§ **BRIEF**:
Among the entries below, count each line holding the word "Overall". Write only the number.

§ **SOURCE RECORDS**:
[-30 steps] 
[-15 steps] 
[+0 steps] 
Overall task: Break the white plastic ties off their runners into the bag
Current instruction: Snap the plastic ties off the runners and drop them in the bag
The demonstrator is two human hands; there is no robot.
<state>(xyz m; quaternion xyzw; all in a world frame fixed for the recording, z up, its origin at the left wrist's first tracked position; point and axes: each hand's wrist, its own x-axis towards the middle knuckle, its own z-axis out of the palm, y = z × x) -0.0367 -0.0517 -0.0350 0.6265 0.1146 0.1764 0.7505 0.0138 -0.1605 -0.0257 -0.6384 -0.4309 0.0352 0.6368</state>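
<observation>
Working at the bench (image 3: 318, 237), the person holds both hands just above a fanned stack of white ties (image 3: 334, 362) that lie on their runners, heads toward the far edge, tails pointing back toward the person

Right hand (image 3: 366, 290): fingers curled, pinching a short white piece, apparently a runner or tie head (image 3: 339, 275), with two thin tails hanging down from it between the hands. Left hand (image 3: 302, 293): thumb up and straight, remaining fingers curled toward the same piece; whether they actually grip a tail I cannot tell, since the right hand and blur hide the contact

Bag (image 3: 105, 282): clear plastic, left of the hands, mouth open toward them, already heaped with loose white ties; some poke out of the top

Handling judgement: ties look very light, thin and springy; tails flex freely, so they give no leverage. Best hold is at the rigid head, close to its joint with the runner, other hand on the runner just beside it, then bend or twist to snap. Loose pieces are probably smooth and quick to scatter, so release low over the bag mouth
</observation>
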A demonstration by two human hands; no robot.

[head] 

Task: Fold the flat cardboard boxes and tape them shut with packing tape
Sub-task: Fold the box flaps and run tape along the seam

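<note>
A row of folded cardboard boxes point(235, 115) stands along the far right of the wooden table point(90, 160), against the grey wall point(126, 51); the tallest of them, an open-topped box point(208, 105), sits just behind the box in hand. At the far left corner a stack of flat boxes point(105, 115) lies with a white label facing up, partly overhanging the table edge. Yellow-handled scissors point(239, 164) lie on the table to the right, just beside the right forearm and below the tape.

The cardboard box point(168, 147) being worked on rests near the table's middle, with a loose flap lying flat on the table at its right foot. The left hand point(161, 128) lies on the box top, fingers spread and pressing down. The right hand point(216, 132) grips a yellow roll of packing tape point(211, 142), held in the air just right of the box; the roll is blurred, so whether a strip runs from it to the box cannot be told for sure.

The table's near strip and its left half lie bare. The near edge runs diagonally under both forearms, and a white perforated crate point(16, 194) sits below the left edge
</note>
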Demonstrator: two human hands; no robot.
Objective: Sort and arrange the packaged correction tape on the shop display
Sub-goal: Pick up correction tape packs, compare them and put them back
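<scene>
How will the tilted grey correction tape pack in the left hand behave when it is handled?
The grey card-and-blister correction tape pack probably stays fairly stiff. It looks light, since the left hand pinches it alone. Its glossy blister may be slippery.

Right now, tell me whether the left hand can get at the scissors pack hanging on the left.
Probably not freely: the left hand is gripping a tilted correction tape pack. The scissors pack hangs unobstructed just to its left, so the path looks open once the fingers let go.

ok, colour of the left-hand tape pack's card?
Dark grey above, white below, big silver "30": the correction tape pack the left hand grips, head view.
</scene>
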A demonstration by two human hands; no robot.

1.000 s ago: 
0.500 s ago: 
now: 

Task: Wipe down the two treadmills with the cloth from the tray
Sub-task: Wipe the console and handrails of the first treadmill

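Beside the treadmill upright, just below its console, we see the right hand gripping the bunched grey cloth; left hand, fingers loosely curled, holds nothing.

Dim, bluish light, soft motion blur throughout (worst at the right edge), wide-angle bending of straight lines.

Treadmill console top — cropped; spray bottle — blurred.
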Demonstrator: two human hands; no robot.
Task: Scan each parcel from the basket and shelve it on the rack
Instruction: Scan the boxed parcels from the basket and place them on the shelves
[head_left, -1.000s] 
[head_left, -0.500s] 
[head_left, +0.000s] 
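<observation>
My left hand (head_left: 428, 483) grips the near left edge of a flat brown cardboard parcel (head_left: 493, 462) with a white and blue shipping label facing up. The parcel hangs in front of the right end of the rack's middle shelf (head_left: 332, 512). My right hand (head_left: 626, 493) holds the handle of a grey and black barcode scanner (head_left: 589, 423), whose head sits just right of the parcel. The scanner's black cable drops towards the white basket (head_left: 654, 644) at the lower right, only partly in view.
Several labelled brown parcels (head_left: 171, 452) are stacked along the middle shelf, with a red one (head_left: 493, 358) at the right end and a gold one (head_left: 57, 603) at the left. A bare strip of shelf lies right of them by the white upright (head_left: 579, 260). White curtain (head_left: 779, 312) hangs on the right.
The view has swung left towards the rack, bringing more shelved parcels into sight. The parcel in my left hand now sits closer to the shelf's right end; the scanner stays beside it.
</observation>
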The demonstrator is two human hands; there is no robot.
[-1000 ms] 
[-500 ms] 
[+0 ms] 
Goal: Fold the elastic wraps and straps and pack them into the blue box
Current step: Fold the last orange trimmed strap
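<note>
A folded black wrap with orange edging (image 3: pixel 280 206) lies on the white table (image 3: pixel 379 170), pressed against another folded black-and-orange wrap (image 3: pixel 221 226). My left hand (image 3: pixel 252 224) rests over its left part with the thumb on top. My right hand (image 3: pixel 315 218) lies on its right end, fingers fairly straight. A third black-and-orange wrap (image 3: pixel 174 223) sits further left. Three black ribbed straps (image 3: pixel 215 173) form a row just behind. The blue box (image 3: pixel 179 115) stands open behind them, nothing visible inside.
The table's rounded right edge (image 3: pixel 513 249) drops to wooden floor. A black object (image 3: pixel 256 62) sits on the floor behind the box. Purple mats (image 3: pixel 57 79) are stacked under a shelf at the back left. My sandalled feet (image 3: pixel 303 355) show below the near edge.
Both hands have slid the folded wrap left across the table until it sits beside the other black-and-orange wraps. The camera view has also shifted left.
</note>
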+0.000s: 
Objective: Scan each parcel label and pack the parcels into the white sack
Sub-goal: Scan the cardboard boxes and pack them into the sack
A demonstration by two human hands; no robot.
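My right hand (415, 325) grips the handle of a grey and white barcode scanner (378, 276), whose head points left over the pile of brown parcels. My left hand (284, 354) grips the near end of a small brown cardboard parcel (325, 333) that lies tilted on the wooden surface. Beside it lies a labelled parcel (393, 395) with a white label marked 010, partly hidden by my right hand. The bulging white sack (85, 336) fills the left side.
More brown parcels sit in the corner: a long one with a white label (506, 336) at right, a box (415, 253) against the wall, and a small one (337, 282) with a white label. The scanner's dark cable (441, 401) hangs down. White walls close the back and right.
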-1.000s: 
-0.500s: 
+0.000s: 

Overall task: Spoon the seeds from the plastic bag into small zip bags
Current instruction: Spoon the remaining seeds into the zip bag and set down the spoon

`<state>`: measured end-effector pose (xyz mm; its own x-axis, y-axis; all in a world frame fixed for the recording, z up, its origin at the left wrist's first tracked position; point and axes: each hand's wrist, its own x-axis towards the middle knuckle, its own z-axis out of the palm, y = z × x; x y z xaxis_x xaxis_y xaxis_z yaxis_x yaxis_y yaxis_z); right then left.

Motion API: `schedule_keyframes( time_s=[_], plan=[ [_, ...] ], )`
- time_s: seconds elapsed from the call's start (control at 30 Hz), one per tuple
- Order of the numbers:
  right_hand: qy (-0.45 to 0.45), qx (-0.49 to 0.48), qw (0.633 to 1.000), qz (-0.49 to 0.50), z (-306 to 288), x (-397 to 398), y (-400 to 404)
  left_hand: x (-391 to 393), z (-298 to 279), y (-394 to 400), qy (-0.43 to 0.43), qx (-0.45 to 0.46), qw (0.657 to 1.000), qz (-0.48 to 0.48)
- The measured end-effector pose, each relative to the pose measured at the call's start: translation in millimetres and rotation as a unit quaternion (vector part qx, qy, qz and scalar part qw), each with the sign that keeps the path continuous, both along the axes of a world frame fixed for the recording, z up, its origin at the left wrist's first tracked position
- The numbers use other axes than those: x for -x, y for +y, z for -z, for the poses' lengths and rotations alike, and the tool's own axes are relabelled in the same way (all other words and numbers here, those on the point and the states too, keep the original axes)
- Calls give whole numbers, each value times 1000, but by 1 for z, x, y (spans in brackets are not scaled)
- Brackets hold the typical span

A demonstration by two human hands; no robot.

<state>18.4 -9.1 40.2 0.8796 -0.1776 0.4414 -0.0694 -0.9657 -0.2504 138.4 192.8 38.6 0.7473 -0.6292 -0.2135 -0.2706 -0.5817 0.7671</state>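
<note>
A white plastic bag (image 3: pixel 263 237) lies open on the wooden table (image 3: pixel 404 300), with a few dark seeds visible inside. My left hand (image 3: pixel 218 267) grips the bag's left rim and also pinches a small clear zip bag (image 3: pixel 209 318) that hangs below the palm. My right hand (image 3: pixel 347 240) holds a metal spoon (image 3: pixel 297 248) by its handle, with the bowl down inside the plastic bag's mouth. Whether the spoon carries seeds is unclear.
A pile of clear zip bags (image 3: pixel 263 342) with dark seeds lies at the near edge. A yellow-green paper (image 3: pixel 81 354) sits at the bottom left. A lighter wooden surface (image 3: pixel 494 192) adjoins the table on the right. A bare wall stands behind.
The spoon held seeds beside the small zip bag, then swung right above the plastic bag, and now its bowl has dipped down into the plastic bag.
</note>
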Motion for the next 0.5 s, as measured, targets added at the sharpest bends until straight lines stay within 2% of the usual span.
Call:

§ **RESULT**:
2